Data supplied:
((

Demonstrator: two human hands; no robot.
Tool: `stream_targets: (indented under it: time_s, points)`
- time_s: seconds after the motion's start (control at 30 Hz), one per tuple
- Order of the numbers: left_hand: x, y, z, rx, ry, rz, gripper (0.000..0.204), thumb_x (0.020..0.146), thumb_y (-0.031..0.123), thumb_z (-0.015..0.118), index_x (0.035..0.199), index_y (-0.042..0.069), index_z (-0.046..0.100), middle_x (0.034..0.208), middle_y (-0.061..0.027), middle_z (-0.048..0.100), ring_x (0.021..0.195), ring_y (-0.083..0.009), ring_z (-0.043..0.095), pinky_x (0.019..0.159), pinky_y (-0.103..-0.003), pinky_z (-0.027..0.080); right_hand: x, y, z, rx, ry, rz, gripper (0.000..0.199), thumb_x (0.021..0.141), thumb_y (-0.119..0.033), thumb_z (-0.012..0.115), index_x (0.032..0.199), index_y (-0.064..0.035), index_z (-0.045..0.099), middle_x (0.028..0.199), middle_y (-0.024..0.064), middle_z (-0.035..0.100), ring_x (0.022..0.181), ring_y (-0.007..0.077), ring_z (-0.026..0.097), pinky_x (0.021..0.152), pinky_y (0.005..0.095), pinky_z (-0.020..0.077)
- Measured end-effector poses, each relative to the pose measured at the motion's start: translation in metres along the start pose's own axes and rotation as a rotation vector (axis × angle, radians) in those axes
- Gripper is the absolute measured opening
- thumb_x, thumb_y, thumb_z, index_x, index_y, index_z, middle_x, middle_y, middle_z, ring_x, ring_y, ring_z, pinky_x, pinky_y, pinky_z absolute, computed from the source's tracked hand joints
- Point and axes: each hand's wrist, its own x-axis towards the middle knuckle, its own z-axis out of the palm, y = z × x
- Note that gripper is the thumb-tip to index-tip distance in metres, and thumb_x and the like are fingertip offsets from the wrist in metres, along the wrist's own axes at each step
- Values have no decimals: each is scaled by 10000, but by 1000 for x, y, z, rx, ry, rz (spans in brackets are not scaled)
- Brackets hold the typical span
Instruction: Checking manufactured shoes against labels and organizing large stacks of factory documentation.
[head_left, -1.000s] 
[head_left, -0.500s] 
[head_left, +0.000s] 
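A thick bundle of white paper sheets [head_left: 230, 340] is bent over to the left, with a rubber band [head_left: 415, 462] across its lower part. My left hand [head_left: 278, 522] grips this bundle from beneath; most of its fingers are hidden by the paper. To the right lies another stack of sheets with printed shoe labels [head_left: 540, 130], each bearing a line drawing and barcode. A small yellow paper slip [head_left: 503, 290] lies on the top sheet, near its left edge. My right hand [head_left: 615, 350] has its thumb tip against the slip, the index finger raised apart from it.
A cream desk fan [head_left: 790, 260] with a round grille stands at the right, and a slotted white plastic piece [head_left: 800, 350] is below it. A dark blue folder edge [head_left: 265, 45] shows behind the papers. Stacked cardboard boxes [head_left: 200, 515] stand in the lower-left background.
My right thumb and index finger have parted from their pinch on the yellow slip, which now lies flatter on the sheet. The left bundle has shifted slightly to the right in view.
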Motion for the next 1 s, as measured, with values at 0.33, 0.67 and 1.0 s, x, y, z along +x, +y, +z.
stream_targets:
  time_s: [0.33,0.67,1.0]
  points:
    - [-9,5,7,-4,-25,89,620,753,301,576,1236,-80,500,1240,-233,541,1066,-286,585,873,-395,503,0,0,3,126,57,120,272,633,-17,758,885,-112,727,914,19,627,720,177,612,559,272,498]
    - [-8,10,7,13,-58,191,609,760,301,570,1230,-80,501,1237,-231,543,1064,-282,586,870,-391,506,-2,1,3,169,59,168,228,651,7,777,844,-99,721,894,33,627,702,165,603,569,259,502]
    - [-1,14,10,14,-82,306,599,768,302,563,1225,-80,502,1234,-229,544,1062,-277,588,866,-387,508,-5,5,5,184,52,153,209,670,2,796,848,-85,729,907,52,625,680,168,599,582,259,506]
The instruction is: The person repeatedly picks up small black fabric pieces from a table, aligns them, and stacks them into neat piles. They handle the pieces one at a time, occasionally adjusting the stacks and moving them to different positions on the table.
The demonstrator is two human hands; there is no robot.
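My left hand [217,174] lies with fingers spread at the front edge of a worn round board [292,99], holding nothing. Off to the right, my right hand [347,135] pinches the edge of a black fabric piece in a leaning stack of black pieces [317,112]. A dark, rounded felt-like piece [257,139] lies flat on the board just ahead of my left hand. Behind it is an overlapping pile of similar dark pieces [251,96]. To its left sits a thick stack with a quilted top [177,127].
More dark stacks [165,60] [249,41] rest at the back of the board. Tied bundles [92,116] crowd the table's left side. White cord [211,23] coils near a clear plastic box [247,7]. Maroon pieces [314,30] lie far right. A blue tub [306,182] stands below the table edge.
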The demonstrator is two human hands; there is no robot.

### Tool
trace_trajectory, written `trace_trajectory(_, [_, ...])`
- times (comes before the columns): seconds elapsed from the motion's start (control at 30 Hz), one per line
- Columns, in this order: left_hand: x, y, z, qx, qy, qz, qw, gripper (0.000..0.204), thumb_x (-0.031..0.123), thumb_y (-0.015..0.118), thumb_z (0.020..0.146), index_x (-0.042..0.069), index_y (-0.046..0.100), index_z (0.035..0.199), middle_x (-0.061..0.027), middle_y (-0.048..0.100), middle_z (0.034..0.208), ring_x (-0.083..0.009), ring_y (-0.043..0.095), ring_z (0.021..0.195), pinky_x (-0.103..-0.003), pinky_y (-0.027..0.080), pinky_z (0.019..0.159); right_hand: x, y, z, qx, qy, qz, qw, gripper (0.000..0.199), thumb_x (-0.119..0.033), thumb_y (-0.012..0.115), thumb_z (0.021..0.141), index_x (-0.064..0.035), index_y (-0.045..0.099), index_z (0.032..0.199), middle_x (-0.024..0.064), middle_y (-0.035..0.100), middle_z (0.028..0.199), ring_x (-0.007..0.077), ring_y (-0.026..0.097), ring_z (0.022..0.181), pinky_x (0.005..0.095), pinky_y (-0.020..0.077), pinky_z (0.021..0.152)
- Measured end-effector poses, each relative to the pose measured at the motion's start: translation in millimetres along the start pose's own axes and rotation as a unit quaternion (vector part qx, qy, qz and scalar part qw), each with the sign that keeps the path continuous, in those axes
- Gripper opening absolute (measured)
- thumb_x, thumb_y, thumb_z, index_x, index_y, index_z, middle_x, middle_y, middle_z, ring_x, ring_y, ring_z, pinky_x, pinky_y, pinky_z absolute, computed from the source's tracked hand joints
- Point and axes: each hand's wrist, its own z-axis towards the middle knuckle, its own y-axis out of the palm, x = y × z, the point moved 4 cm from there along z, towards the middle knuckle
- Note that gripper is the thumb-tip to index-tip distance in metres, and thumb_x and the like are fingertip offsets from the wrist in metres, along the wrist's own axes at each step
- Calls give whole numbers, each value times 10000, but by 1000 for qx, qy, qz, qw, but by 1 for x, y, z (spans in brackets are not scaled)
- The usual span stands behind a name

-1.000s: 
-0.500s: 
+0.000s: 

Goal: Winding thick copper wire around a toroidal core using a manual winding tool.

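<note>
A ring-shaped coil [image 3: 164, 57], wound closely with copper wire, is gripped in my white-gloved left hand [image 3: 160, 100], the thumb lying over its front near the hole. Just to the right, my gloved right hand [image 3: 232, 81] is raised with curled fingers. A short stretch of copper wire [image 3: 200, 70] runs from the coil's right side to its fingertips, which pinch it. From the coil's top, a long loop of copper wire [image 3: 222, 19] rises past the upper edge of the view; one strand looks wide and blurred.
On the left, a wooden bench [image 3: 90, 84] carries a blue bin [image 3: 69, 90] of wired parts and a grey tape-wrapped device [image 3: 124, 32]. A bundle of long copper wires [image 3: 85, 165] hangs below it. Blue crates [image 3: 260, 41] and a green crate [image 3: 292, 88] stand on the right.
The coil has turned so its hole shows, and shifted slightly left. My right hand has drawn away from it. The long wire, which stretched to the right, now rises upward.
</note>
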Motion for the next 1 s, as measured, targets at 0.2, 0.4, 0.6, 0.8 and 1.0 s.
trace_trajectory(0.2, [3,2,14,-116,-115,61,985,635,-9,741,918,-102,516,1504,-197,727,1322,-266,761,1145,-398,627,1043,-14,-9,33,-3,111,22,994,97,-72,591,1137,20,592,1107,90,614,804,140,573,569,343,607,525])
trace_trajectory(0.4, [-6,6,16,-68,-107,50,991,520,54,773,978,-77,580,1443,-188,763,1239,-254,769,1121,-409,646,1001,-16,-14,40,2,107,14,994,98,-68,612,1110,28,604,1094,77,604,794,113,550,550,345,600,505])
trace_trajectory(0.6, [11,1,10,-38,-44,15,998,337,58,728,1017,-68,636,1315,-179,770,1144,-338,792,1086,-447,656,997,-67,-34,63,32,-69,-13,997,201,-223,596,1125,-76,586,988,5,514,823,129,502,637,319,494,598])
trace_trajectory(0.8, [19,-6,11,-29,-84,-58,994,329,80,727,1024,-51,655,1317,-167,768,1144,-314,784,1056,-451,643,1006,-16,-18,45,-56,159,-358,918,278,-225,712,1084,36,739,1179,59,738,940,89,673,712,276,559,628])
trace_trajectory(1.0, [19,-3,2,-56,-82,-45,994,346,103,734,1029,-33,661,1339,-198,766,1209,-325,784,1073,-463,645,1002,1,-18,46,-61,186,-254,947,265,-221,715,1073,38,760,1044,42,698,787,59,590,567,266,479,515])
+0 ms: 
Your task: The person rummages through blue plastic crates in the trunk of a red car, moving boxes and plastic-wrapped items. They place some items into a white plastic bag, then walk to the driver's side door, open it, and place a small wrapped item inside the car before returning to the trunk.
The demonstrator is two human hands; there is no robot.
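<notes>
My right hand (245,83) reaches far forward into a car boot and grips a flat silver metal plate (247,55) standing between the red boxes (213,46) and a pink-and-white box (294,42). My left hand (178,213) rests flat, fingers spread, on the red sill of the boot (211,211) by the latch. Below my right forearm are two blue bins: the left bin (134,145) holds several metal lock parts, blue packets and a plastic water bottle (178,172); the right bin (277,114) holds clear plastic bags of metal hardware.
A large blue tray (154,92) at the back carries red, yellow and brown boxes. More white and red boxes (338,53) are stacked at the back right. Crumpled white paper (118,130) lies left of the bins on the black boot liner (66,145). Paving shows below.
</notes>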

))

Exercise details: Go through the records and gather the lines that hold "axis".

Exercise result:
- Measured end-effector poses, each relative to the pose measured at the motion's start: translation in metres along the start pose's own axes and rotation as a rotation vector (axis × angle, radians) in those axes
- Point and axes: each hand's wrist, its own x-axis towards the middle knuckle, its own z-axis out of the palm, y = z × x
- Point and axes: each hand's wrist, its own z-axis towards the middle knuckle, its own y-axis out of the palm, x = y × z, the point moved 4 cm from there along z, towards the middle knuckle

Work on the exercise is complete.